» **Extracted information**:
■ ■ ■
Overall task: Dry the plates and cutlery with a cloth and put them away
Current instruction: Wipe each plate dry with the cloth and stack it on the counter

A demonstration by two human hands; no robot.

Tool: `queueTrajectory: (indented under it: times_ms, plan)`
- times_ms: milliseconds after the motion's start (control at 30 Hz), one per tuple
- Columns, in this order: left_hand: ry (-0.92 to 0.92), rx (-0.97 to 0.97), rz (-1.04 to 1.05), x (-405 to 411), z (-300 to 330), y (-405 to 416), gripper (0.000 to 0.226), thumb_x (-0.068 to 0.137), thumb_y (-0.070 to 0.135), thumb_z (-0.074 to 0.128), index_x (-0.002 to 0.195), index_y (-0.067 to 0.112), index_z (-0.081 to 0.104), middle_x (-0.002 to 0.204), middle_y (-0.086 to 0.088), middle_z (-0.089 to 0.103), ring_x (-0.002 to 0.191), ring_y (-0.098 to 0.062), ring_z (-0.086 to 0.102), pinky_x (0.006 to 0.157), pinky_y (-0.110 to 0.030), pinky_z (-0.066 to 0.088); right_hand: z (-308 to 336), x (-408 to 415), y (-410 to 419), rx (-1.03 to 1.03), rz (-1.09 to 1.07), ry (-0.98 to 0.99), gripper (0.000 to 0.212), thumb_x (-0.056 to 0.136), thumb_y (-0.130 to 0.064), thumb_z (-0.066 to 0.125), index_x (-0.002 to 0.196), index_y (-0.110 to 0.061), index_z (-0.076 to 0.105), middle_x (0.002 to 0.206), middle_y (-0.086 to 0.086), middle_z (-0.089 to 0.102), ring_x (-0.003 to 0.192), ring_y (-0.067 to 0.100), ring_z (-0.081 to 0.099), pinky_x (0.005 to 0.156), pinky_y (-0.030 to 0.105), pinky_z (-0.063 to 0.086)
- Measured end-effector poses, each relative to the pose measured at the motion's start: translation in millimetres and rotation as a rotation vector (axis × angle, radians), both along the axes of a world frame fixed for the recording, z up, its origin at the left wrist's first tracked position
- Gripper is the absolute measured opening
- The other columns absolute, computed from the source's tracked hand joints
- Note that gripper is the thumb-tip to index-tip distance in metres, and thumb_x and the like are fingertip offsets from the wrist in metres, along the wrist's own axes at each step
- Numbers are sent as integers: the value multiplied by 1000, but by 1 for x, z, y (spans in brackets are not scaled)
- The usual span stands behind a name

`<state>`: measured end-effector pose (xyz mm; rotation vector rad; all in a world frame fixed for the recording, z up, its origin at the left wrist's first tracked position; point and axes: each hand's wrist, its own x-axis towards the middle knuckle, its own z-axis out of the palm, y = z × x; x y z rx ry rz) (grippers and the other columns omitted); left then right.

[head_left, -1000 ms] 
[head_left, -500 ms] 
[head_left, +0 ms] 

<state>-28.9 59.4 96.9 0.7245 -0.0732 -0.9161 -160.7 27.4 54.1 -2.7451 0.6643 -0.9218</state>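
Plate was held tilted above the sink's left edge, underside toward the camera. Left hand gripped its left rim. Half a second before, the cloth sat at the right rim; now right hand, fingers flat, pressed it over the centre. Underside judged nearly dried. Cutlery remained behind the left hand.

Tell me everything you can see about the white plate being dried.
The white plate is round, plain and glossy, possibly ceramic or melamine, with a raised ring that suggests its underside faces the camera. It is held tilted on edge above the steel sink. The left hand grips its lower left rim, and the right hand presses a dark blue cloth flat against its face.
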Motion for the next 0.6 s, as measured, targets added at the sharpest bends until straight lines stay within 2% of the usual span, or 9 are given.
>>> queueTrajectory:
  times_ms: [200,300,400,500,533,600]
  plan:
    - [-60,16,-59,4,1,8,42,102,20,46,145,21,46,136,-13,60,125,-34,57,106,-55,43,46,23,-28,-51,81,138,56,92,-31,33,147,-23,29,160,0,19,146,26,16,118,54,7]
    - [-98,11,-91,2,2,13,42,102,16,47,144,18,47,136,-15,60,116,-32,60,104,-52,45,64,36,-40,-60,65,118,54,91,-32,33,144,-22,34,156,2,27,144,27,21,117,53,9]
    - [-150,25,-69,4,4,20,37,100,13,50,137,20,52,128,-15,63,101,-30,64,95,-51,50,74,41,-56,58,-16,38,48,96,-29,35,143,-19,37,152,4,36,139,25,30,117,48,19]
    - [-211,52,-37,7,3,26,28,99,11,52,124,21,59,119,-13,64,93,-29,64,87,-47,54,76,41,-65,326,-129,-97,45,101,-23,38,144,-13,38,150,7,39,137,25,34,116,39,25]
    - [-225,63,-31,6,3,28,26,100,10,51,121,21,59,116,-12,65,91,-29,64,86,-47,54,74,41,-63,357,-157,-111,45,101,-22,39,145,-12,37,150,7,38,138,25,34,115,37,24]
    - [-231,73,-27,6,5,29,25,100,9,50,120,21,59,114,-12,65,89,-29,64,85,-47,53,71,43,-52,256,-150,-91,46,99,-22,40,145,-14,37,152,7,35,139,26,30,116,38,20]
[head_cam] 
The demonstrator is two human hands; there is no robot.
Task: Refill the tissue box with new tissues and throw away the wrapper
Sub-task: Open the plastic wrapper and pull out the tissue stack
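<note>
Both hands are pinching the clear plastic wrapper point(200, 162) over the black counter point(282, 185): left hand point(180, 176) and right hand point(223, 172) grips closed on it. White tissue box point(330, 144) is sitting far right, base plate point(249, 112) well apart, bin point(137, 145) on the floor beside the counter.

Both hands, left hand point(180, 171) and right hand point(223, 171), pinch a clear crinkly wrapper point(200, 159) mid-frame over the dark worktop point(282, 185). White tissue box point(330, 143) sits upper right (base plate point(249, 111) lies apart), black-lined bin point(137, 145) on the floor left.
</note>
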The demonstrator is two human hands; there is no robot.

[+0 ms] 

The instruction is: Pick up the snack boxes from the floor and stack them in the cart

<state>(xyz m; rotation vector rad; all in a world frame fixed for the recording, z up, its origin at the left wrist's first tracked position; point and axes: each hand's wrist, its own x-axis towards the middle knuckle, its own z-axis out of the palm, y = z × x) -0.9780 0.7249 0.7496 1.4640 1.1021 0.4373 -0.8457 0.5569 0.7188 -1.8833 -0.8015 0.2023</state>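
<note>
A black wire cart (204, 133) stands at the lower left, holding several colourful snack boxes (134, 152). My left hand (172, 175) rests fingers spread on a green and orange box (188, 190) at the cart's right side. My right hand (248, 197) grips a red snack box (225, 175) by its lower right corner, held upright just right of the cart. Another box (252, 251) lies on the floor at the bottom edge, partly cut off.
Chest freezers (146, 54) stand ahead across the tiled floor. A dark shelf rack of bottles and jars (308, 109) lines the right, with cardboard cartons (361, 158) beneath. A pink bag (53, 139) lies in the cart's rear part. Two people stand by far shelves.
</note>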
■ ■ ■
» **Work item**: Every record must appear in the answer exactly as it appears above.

» **Answer**:
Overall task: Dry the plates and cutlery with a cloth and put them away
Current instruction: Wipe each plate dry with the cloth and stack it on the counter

A demonstration by two human hands; no robot.

Tool: `queueTrajectory: (indented under it: times_ms, plan)`
- times_ms: milliseconds after the motion's start (control at 30 Hz), one per tuple
- Columns, in this order: left_hand: ry (-0.92 to 0.92), rx (-0.97 to 0.97), rz (-1.04 to 1.05), x (-405 to 411), z (-300 to 330), y (-405 to 416), gripper (0.000 to 0.226), thumb_x (-0.068 to 0.137), thumb_y (-0.070 to 0.135), thumb_z (-0.074 to 0.128), index_x (-0.002 to 0.195), index_y (-0.067 to 0.112), index_z (-0.081 to 0.104), middle_x (-0.002 to 0.204), middle_y (-0.086 to 0.088), middle_z (-0.089 to 0.103), ring_x (-0.002 to 0.191), ring_y (-0.098 to 0.062), ring_z (-0.086 to 0.102), pinky_x (0.006 to 0.157), pinky_y (-0.110 to 0.030), pinky_z (-0.066 to 0.088); right_hand: z (-308 to 336), x (-408 to 415), y (-410 to 419), rx (-1.03 to 1.03), rz (-1.09 to 1.07), ry (-0.98 to 0.99), gripper (0.000 to 0.212), thumb_x (-0.056 to 0.136), thumb_y (-0.130 to 0.064), thumb_z (-0.066 to 0.125), index_x (-0.002 to 0.196), index_y (-0.110 to 0.061), index_z (-0.076 to 0.105), middle_x (0.002 to 0.206), middle_y (-0.086 to 0.086), middle_z (-0.089 to 0.102), ring_x (-0.003 to 0.192), ring_y (-0.067 to 0.100), ring_z (-0.081 to 0.099), pinky_x (0.005 to 0.156), pinky_y (-0.030 to 0.105), pinky_z (-0.063 to 0.086)
- Measured end-effector poses, each relative to the pose measured at the motion's start: translation in millimetres and rotation as a rotation vector (axis × angle, radians), both along the axes of a world frame fixed for the recording, z up, its origin at the left wrist's first tracked position
- Gripper is the absolute measured opening
- The other columns absolute, computed from the source's tracked hand joints
- Note that gripper is the thumb-tip to index-tip distance in metres, and thumb_x and the like are fingertip offsets from the wrist in metres, along the wrist's own axes at each step
- Numbers are sent as integers: the value multiplied by 1000, but by 1 for x, z, y (spans in brackets are not scaled)
- The usual span stands behind a name

`<state>`: measured end-effector pose (xyz mm; rotation vector rad; all in a world frame fixed for the recording, z up, its origin at the left wrist's first tracked position; point and axes: each hand's wrist, its own x-axis towards the middle knuckle, its own z-axis out of the palm, y = z × x; x y z rx ry rz) (grippers and the other columns omitted); left then right.

[head_left, -1000 ms] 
[head_left, -500 ms] 
[head_left, +0 ms] 

<state>-28.9 59.4 96.9 0.7245 -0.0732 -0.9161 -160.7 27.4 54.1 -2.7451 0.6643 -0.9218</state>
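Plate was held tilted above the sink's left edge, underside toward the camera. Left hand gripped its left rim. Half a second before, the cloth sat at the right rim; now right hand, fingers flat, pressed it over the centre. Underside judged nearly dried. Cutlery remained behind the left hand.

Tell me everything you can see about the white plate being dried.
The white plate is round, plain and glossy, possibly ceramic or melamine, with a raised ring that suggests its underside faces the camera. It is held tilted on edge above the steel sink. The left hand grips its lower left rim, and the right hand presses a dark blue cloth flat against its face.
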Motion for the next 0.6 s, as measured, targets added at the sharpest bends until straight lines stay within 2% of the usual span, or 9 are given.
>>> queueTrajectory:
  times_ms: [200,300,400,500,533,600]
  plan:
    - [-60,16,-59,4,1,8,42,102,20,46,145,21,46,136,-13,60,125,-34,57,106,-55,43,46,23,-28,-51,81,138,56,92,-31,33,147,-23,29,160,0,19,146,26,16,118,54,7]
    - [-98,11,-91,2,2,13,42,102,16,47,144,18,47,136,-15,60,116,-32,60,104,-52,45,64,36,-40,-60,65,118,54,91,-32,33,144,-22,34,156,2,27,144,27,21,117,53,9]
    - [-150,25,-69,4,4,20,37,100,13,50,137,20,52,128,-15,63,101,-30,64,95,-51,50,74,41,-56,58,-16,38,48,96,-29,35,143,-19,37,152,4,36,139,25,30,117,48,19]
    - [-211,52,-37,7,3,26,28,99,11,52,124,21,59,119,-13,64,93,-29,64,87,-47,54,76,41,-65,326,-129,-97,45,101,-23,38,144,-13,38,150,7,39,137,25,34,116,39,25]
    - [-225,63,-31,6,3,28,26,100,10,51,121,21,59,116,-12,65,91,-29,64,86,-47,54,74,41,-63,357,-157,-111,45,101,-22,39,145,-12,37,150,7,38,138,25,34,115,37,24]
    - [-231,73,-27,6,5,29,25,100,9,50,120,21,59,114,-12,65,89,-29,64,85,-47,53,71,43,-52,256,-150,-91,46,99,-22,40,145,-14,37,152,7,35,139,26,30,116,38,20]
[head_cam] 
The demonstrator is two human hands; there is no robot.
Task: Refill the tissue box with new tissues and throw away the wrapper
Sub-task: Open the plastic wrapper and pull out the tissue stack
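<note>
Both hands are pinching the clear plastic wrapper point(200, 162) over the black counter point(282, 185): left hand point(180, 176) and right hand point(223, 172) grips closed on it. White tissue box point(330, 144) is sitting far right, base plate point(249, 112) well apart, bin point(137, 145) on the floor beside the counter.

Both hands, left hand point(180, 171) and right hand point(223, 171), pinch a clear crinkly wrapper point(200, 159) mid-frame over the dark worktop point(282, 185). White tissue box point(330, 143) sits upper right (base plate point(249, 111) lies apart), black-lined bin point(137, 145) on the floor left.
</note>
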The demonstrator is two human hands; there is no robot.

[+0 ms] 

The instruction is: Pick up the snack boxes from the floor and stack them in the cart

<state>(xyz m; rotation vector rad; all in a world frame fixed for the recording, z up, its origin at the left wrist's first tracked position; point and axes: each hand's wrist, its own x-axis towards the middle knuckle, its own z-axis out of the palm, y = z × x) -0.9780 0.7249 0.7496 1.4640 1.1021 0.4373 -0.8457 0.5569 0.7188 -1.8833 -0.8015 0.2023</state>
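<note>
A black wire cart (204, 133) stands at the lower left, holding several colourful snack boxes (134, 152). My left hand (172, 175) rests fingers spread on a green and orange box (188, 190) at the cart's right side. My right hand (248, 197) grips a red snack box (225, 175) by its lower right corner, held upright just right of the cart. Another box (252, 251) lies on the floor at the bottom edge, partly cut off.
Chest freezers (146, 54) stand ahead across the tiled floor. A dark shelf rack of bottles and jars (308, 109) lines the right, with cardboard cartons (361, 158) beneath. A pink bag (53, 139) lies in the cart's rear part. Two people stand by far shelves.
</note>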

This answer has been given in full.